How great her sorrow was for the death of her friend, Browning knew, doubtless, but nobody else, I think, in the world save myself.
I have now before me one of her little scraps of letters, in which she encloses one from Mrs. Browning which is of the highest interest. The history and genesis of it is as follows. Shortly after the publication of the well-known and exquisite little poem on the god Pan in the Cornhill Magazine, my brother Anthony wrote me a letter venturing to criticise it, in which he says: “The lines are very beautiful, and the working out of the idea is delicious. But I am inclined to think that she is illustrating an allegory by a thought, rather than a thought by an allegory. The idea of the god destroying the reed in making the instrument has, I imagine, given her occasion to declare that in the sublimation of the poet the man is lost for the ordinary purposes of man’s life. It has been thus instead of being the reverse; and I can hardly believe that she herself believes in the doctrine which her fancy has led her to illustrate. A man that can be a poet is so much the more a man in becoming such, and is the more fitted for a man’s best work. Nothing is destroyed, and in preparing the instrument for the touch of the musician the gods do nothing for which they need weep. The idea however is beautiful, and it is beautifully worked.”
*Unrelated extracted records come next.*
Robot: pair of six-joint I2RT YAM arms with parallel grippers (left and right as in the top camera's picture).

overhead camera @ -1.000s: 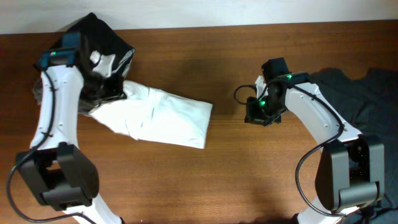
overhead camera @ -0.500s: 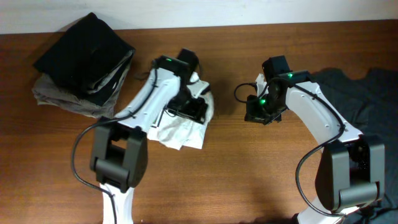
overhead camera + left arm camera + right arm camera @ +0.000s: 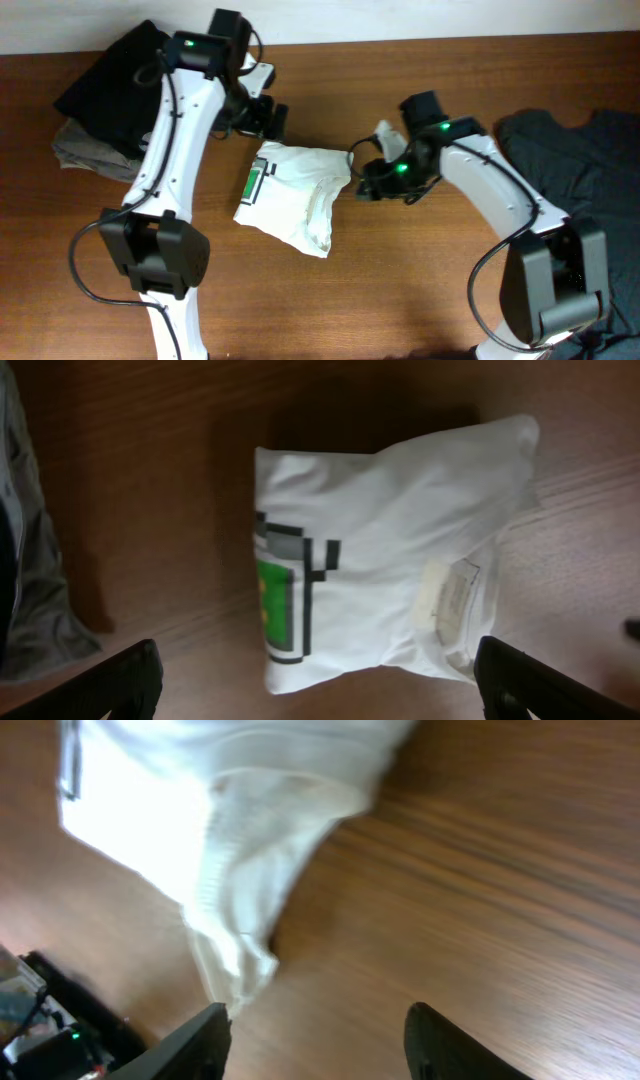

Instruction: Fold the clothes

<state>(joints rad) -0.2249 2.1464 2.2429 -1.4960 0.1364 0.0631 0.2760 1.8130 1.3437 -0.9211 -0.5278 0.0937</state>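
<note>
Overhead and wrist views, final stage of the fold. The shirt [image 3: 292, 195] lies on the counter [image 3: 400, 280] as a compact, puffy packet, with a green print [image 3: 275, 600] on one end face and a pale label [image 3: 445, 595] on top.

The left fingers [image 3: 268, 118] hover just beyond the shirt's far edge. In the left wrist view they stand wide apart [image 3: 125, 680] and hold nothing. The right fingers [image 3: 368, 185] sit just beside the shirt's right edge, also parted and empty [image 3: 200, 1040]. A loose, stretched corner [image 3: 235, 985] of the shirt trails toward one of them; whether it touches cannot be told.

A dark pile [image 3: 110, 90] lies well to the left of the shirt, and a dark garment [image 3: 570, 150] lies well to its right.

Judged step: tidying the packet.
- The trailing corner is the weak point. It probably wants tucking under or laying flat on top, not pulling outward, since thin cloth drags the layers open.
- Any grasp should bite through all layers at an edge, with the other fingers pinning the opposite side so that the packet does not slide on the smooth wood.
- The bulge suggests trapped air and creases, so a slow downward press from the middle toward the print end would likely flatten it.
- The release should be straight up, to keep a fold from snagging.
</note>
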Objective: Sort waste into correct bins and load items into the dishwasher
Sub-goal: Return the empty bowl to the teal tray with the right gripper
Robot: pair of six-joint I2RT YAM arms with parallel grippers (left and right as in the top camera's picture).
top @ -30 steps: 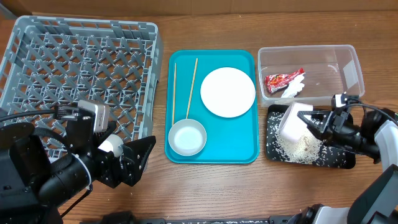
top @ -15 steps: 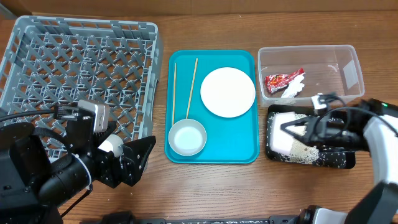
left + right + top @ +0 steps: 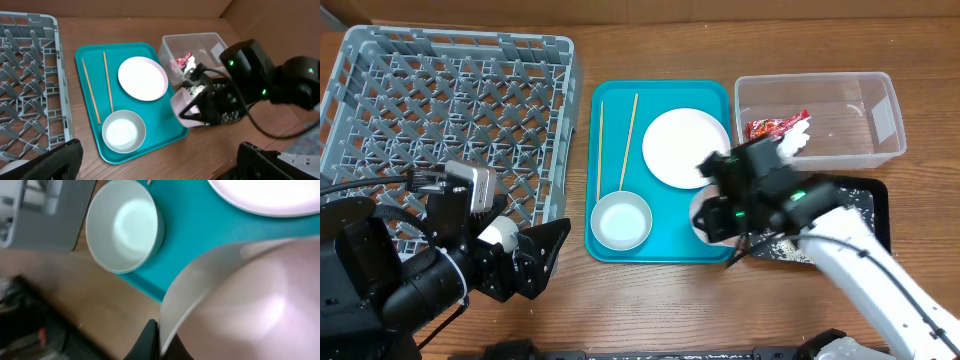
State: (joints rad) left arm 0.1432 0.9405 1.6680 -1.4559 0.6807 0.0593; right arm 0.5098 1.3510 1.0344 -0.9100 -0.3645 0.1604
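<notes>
My right gripper (image 3: 720,215) (image 3: 159,342) is shut on the rim of a small white bowl (image 3: 701,212) (image 3: 240,305) (image 3: 183,108), held tilted over the right edge of the teal tray (image 3: 665,245). A second white bowl (image 3: 620,221) (image 3: 122,225), the white plate (image 3: 686,147) and two chopsticks (image 3: 601,140) lie in that tray. The grey dish rack (image 3: 440,110) stands at left. The clear tub (image 3: 880,110) holds the red wrapper (image 3: 770,127) and white paper (image 3: 797,140). Rice (image 3: 782,246) lies in the black tray (image 3: 868,200). My left gripper (image 3: 535,262) (image 3: 160,170) is open and empty.
The right arm (image 3: 860,260) crosses over the black tray and hides most of it. A small white round thing (image 3: 500,232) shows by the rack's front right corner, beside my left arm. Bare wooden table (image 3: 660,300) lies in front of the teal tray.
My right gripper has carried the white bowl left, from above the black tray to over the teal tray's right edge. The left arm has not moved.
</notes>
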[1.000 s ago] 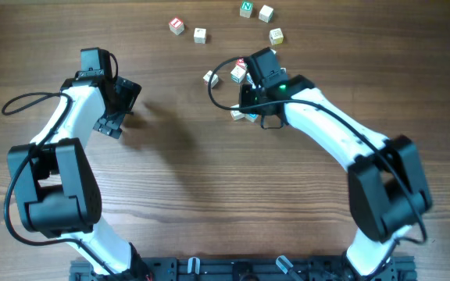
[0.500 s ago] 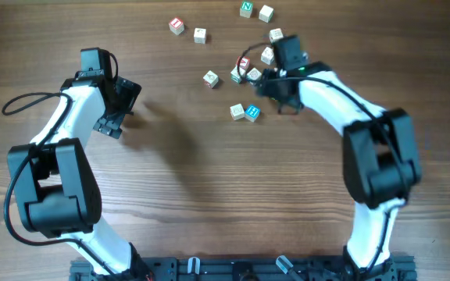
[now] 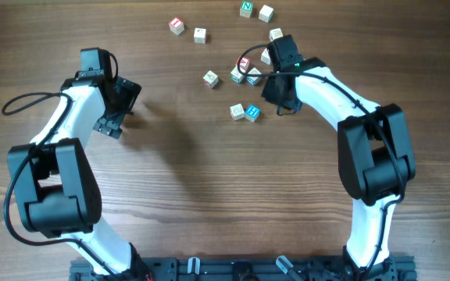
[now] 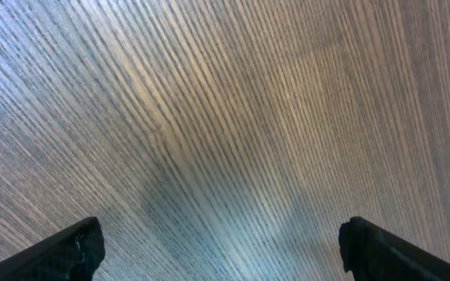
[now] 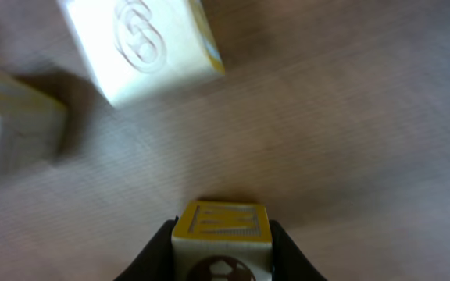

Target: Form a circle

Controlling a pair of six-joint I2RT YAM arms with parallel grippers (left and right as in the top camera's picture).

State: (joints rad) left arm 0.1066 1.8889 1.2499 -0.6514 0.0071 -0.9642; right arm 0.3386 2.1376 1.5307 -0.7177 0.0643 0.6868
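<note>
Now my right claw grasps a yellow-edged cube — a pale cube lies ahead-left; my left claw gapes above the counter.

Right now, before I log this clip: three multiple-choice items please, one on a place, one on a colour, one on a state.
1. Where do the loose cubes lie? A at the near edge; B at the far side, by the right arm; C stacked at the centre.
2. The rim of the held cube is: A purple; B black; C yellow.
3. The left fingers are: A spread over bare table; B shut on a cube; C resting on a cube.
Key: B, the overhead view shows them scattered there; C, the right wrist view shows yellow between the right fingers; A, only table grain lies between them.
</note>
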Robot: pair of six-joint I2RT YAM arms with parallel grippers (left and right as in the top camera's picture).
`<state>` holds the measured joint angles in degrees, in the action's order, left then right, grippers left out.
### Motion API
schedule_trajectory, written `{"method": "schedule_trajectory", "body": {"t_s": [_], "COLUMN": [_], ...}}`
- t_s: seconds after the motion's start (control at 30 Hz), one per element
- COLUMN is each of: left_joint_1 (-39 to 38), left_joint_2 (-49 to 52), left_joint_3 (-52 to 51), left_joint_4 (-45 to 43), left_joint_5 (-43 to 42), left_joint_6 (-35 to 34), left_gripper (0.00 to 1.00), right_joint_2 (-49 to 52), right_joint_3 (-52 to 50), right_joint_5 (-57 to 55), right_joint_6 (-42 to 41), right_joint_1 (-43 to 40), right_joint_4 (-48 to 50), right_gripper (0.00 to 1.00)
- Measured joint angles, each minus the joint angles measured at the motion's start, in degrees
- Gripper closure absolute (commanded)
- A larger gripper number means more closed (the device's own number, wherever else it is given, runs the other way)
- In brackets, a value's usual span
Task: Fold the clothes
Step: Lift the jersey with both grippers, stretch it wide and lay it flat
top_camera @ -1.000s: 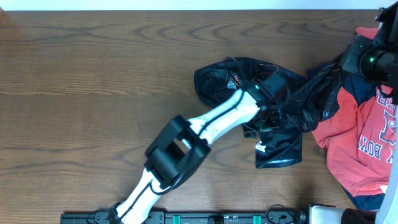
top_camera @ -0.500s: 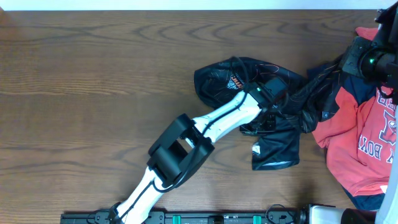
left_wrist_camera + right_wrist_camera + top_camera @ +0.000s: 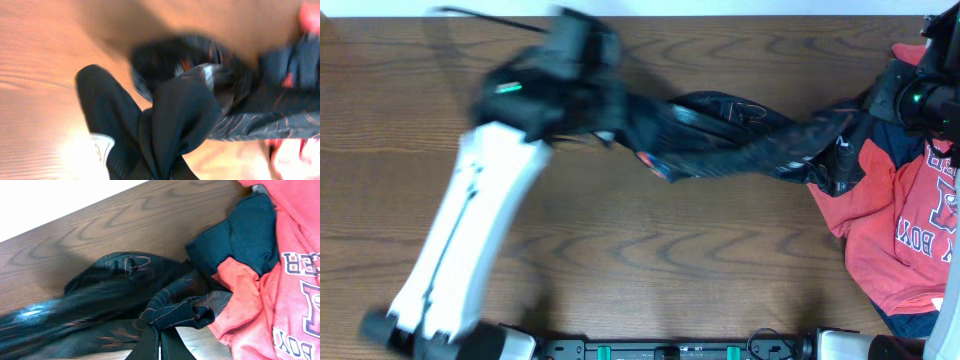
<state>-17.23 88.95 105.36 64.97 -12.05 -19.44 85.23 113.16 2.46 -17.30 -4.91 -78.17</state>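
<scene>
The black jersey [image 3: 740, 145] with thin orange lines hangs stretched in a band between my two grippers, above the wooden table [image 3: 620, 270]. My left gripper [image 3: 615, 115], blurred, is at the far left and shut on the jersey's left end. In the left wrist view the bunched black cloth [image 3: 170, 115] runs down into the left gripper [image 3: 165, 172] and hides the fingers. My right gripper [image 3: 875, 105] is shut on a knot of jersey cloth [image 3: 187, 311], its dark fingers [image 3: 147, 345] pressed together. A red T-shirt [image 3: 890, 230] and a navy one [image 3: 245, 235] lie crumpled at the right.
The pile of red and navy shirts reaches the table's right edge. A pale strip [image 3: 720, 6] runs beyond the far edge. A dark rail [image 3: 670, 350] lines the front edge. The left arm's white link [image 3: 470, 240] slants across the left half of the table.
My left gripper has shut on the jersey and swung from the table's middle up to the far left, lifting and stretching the jersey. The right gripper has kept its hold in place.
</scene>
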Motion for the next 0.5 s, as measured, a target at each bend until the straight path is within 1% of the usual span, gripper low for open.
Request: {"method": "schedule_trajectory", "body": {"t_s": [0.13,0.23,0.33,0.5], "left_joint_1": [9.75,16.52,20.98,23.56], "left_joint_2": [-8.55,-14.23,-18.51,-23.82], "left_joint_3": [1.11,4.07,7.82,13.22], "left_joint_4": [0.28,-0.09,-1.16,-3.72], "left_joint_5": [0.00,-1.05,-1.44,-1.57], "left_joint_6": [1.40,2.34,2.89,3.04], "left_gripper": [0.94,0.94,0.94,0.94], "right_joint_2": [-0.13,-0.92,-3.02,-8.26], "right_joint_3": [0.15,1.25,4.07,9.57], "right_joint_5": [2.01,2.95,3.39,3.32], "right_joint_6": [0.00,-0.02,-0.04,-0.04], "right_joint_1": [0.00,0.00,0.00,0.00], "right_joint_4": [1.27,1.73,2.62,3.96], "right_gripper": [0.99,0.99,0.99,0.99]}}
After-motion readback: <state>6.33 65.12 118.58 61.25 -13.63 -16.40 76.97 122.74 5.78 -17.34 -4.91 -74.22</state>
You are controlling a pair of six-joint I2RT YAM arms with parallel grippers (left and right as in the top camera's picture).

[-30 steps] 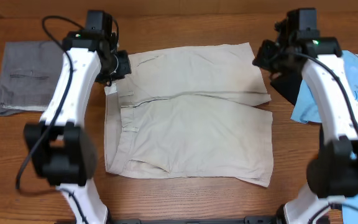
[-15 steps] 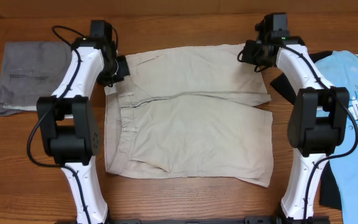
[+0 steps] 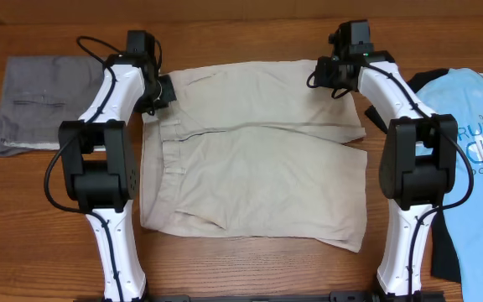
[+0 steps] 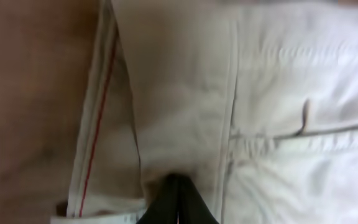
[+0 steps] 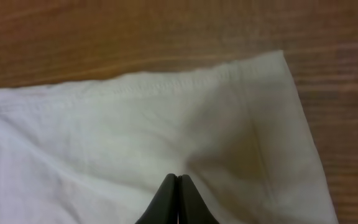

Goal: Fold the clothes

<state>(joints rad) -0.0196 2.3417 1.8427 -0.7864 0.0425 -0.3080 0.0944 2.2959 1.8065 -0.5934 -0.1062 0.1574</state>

Then follows some verbal criticism which need not be transcribed. Going on to the seventh stanza he says, “In the third line of it, she loses her antithesis. She must spoil her man, as well as make a poet out of him—spoil him as the reed is spoilt. Should we not read the lines thus:—
“’Yet one half beast is the
great god Pan
Or he would not have laughed by the river.
Making a poet he mars a man;
The true gods sigh,’ &c.”?
In justice to my brother’s memory I must say that this was not written to me with any such presumptuous idea as that of offering his criticism to the poetess. But I showed the letter to Isa Blagden, and at her request left it with her. A day or two later, she writes to me: “Dear friend,—I send you back your criticism and Mrs. B.’s rejoinder. She made me show it to her, and she wishes you to see her answer.” Miss Blagden’s words would seem to imply that she thought the criticism mine. And if she did, Mrs. Browning was doubtless led to suppose so too. Yet I think this could hardly have been the case.